During the hearing, top telephone industry executives reiterated concerns that the existing system of local franchising regulation is raising significant hurdles to their efforts to roll out video services that would compete with those offered by incumbent cable TV operators.

In addition, Ivan Seidenberg, chairman and CEO of Verizon Communications, said cable TV companies in areas where Verizon is offering its FiOS TV service have cut prices to subscribers by 28 percent to 42 percent.

“When the competition came in, the prices came down and the access improved and the consumer satisfaction went up,” Sen. Stevens, chairman of the Senate Commerce Committee, said in his post-hearing session with reporters. “There’s no reason why the telephone companies shouldn’t be able to have better access to some of these areas where they have such high costs of getting delivery.”

During their testimony, Mr. Seidenberg and AT&T Chairman and CEO Edward Whitacre each vowed that his company would pay the same franchising fees that cable TV operators pay to local governments, if lawmakers free them of the need to deal with the current franchising process.

Thomas Rutledge, chief operating officer of Cablevision Systems, testified that the cable TV industry believes it important that its video competitors face the same franchise obligations that incumbent operators do, including commitments to serve all homes in a franchise territory, not just homes in the most affluent neighborhoods.

In addition, Mr. Rutledge said Cablevision provides free video and Internet services to schools and libraries and provides training for public access programs.

“Sustainable competition requires that new entrants embrace comparable franchise commitments,” Mr. Rutledge said. “The truth is local franchising works.”

Still, Sen. Stevens told reporters that he was concerned about the cable TV industry’s argument.

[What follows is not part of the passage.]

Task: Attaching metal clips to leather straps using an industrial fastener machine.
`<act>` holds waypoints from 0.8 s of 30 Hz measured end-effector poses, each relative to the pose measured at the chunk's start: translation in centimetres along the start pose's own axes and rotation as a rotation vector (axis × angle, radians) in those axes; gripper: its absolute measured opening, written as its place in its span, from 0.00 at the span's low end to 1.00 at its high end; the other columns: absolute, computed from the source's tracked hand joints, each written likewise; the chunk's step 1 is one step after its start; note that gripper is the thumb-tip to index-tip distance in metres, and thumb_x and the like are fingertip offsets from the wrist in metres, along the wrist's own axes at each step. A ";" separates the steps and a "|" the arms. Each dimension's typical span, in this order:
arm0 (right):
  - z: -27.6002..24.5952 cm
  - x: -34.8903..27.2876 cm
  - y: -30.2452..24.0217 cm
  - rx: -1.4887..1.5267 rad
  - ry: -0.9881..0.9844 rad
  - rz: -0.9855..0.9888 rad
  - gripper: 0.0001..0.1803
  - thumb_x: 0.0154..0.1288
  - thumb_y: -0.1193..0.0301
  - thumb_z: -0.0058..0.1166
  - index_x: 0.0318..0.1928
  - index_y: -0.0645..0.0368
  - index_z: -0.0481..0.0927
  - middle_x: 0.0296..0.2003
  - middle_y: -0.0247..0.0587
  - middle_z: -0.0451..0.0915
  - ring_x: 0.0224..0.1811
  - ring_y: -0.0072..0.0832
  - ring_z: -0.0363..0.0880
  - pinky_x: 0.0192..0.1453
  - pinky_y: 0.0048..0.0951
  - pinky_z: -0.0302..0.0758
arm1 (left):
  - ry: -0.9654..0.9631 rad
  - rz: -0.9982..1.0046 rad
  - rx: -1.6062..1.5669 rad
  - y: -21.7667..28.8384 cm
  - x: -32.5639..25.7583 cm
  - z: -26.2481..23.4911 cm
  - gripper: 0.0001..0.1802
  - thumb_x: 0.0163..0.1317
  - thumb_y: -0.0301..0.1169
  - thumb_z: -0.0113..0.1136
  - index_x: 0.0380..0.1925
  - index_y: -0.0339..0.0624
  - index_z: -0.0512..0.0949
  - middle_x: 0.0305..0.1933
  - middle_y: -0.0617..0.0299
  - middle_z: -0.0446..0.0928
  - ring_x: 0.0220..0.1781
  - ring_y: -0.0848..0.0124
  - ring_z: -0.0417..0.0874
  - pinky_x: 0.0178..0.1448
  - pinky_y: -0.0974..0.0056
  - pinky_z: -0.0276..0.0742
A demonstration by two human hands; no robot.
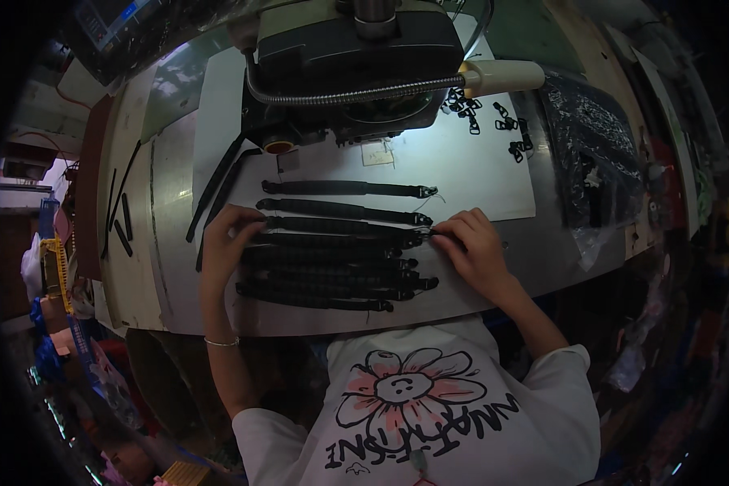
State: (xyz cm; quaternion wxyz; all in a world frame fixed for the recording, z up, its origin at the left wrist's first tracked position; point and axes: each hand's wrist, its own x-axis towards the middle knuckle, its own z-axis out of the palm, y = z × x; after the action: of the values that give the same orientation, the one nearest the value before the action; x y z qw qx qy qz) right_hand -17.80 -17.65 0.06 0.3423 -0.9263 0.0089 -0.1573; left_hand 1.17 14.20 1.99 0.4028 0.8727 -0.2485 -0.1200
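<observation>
Where the lower edge cuts in, a white shirt (454, 413) with a drawn flower, and both forearms rising from it toward a grey table (178, 267). On the left wrist, a thin bracelet (221, 342).

Just past the table's near edge, a row of black straps (332, 251) laid side by side, each running left to right — the nearest at the bottom of the stack, the farthest two lying apart on a white sheet (478, 174). Small clips at the right-hand ends of several.

Left hand (228, 239) pressed down on the left ends of the middle straps, fingers curled and bunched close together on the webbing. Right hand (471, 247) at the opposite ends, fingers drawn together, the tips pinching at the clip end of one strap about midway up the row; whether truly clamped or only touching, cannot tell.

Off to the left of the left hand, a few loose black strips (219, 182) slanting across the table, and shorter pieces nearer the table's left side.

Farther back, a dark sewing machine (356, 65) over the white sheet, with a ribbed metal gooseneck (340, 97) crossing it to a pale lamp head (502, 77). Right of that — a scatter of small black buckles (494, 121), then a clear plastic bag (591, 154) holding dark parts.
</observation>
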 end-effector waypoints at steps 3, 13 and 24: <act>-0.4 0.1 -0.6 0.130 -0.038 0.129 0.06 0.56 0.72 0.55 0.34 0.62 0.76 0.28 0.41 0.74 0.30 0.36 0.71 0.33 0.30 0.68 | 0.014 -0.129 -0.184 -0.7 -0.1 0.1 0.08 0.52 0.21 0.59 0.34 0.32 0.78 0.32 0.62 0.77 0.34 0.76 0.76 0.42 0.72 0.71; -1.3 0.9 -0.7 0.458 -0.219 0.462 0.09 0.65 0.70 0.47 0.35 0.65 0.74 0.25 0.40 0.74 0.25 0.25 0.70 0.32 0.26 0.68 | 0.005 -0.166 -0.398 -0.3 0.2 -0.5 0.09 0.58 0.25 0.57 0.39 0.32 0.78 0.36 0.62 0.79 0.36 0.78 0.76 0.44 0.75 0.70; 0.2 0.5 -0.2 -0.146 0.101 -0.153 0.07 0.52 0.77 0.58 0.33 0.61 0.76 0.27 0.37 0.73 0.28 0.31 0.72 0.28 0.28 0.71 | -0.038 -0.236 -0.251 -0.6 0.5 -0.1 0.12 0.62 0.30 0.52 0.37 0.31 0.79 0.31 0.61 0.80 0.33 0.77 0.77 0.42 0.73 0.70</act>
State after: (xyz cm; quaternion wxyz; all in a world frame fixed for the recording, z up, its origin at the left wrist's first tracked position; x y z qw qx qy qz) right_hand -17.25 -17.39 0.19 0.2599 -0.9376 -0.0334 -0.2284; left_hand 1.85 14.28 1.57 0.4870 0.8362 -0.1347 -0.2131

“We gave cable special privileges when they entered the telephone system,” Sen. Stevens said. “I really don’t understand cable saying, no, we can’t treat telephone the same way when they start entering the cable business.”

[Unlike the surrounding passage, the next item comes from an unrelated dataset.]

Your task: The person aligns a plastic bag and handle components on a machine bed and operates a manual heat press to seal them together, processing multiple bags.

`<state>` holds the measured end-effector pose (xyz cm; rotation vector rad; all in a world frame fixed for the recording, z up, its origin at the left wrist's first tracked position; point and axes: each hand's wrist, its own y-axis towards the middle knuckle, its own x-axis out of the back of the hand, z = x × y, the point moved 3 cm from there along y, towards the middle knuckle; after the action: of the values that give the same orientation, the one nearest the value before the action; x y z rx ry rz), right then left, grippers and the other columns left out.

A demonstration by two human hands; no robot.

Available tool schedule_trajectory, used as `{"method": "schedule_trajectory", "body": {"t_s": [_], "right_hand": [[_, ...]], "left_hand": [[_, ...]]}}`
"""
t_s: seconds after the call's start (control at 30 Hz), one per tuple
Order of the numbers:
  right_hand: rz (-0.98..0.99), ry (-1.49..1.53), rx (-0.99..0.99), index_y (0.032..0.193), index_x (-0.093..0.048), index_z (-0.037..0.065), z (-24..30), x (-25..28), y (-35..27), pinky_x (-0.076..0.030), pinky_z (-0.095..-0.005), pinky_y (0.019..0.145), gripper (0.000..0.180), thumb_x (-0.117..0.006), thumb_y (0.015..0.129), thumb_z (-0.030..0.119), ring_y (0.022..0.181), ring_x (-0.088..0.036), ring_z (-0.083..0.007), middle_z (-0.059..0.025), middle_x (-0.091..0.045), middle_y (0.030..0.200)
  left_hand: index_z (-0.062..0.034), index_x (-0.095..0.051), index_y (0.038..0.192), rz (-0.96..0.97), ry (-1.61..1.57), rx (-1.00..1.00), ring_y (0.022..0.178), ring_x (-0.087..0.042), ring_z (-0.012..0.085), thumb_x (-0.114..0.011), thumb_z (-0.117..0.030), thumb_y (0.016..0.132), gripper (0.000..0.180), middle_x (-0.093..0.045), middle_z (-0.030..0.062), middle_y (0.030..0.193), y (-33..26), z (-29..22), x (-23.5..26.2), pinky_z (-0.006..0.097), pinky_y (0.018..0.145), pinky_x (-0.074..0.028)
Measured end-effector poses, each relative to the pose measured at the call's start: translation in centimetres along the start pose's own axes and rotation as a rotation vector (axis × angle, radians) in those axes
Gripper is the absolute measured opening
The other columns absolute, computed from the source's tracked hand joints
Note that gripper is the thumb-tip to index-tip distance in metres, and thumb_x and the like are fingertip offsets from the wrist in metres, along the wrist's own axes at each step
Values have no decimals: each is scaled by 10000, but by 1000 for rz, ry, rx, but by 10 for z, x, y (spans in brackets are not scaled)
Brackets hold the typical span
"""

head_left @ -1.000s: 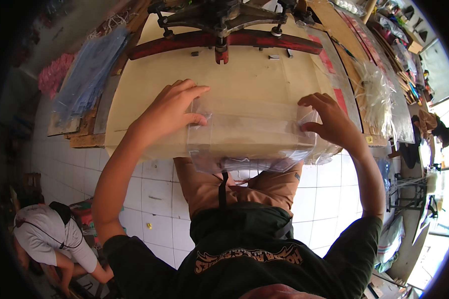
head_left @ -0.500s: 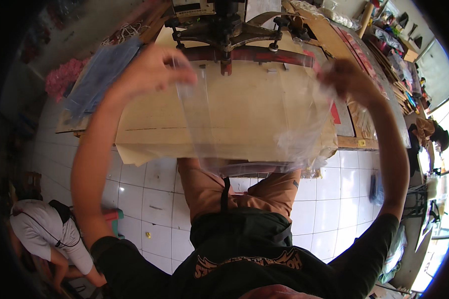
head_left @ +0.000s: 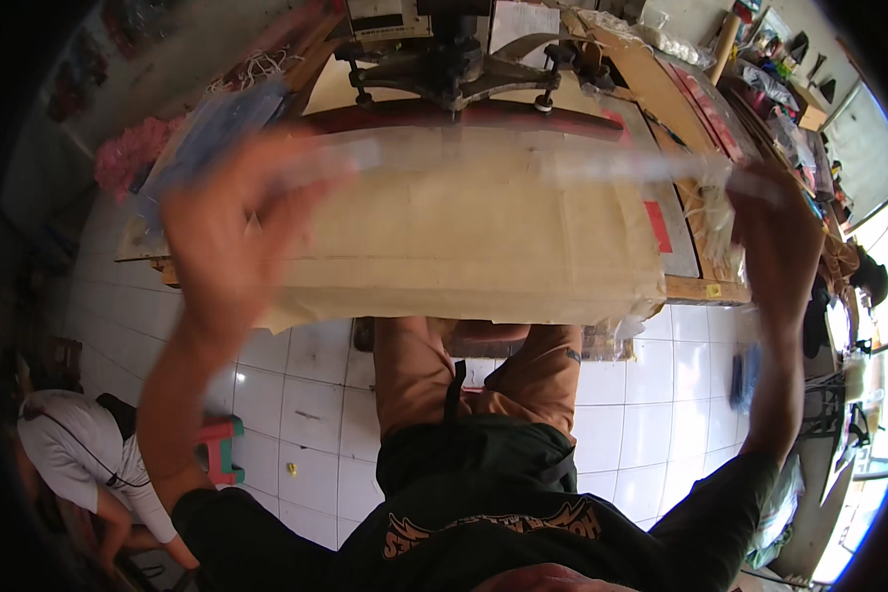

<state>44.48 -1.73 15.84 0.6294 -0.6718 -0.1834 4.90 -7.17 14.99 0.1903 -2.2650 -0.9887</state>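
A clear plastic sheet (head_left: 612, 166), blurred by movement, is stretched between my raised hands above the table. My left hand (head_left: 232, 222) pinches its left end, fingers smeared. At the other end, my right hand (head_left: 777, 232) grips the sheet near its edge. Seen almost edge-on, the sheet shows as a pale, see-through band. Beneath it lies a work surface covered with tan paper (head_left: 444, 237). A dark metal press (head_left: 456, 79) with a long curved bar stands just beyond, apart from both hands.
Blue plastic sheets (head_left: 202, 138) and a pink bundle (head_left: 133, 156) lie at the far left. Wooden boards and strips (head_left: 696, 113) fill the right side of the table. A person in a white shirt (head_left: 74, 444) bends at lower left near a red and green stool (head_left: 222, 449).
Both hands have moved apart and toward me. The plastic sheet, which hung down over the tan paper to the near edge, is now lifted and almost edge-on.
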Motion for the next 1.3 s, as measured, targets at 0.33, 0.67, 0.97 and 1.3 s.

Sen. Stevens said he expects the Commerce Committee’s bill — which the lawmaker said come up for a committee vote next month — will cover at least some of the points that Sen. John McCain, R-Ariz., recently announced that he planned to make in a bill to encourage cable TV to offer programming a la carte.

During the hearing, Sen. McCain said his bill would provide “freedom from local franchising” to those who offered an a la carte option along with programming bundles.